**Task description**
All of the data should be output character for character, except the pictures.

**Dataset content**
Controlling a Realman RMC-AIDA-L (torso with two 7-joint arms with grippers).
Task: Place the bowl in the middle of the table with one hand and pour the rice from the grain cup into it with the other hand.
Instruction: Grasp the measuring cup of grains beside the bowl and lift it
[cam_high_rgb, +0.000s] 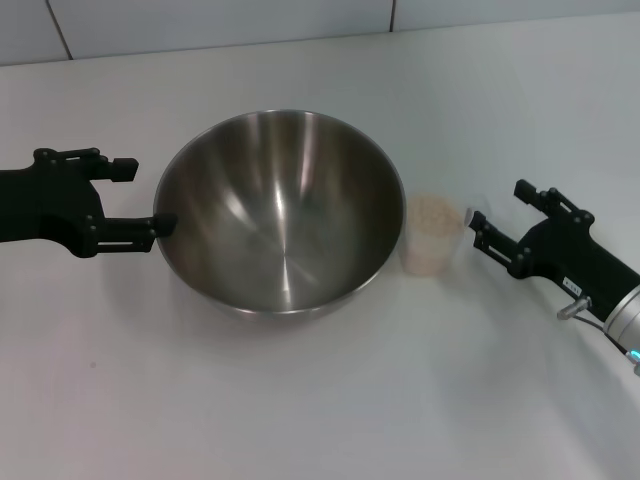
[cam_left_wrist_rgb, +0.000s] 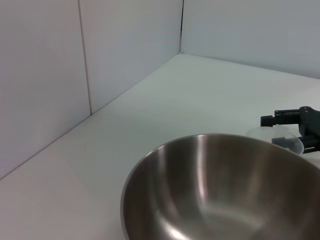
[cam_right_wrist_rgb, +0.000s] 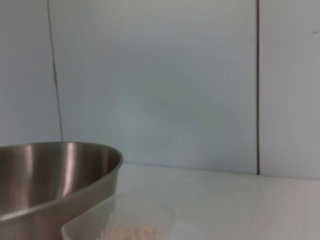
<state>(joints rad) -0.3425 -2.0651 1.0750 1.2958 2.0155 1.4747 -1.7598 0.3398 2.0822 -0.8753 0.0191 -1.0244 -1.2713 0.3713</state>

**Output for this exercise**
Controlling a Realman RMC-AIDA-L (torso with two 7-joint arms with grippers).
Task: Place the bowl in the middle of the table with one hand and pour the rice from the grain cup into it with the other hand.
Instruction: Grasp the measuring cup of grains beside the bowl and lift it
[cam_high_rgb, +0.000s] 
[cam_left_wrist_rgb, +0.000s] 
[cam_right_wrist_rgb, +0.000s] 
<state>(joints rad) -0.3425 -2.0651 1.0750 1.2958 2.0155 1.4747 -1.7598 0.3398 2.0822 -0.8753 0.0191 -1.0244 -1.2713 0.3713</state>

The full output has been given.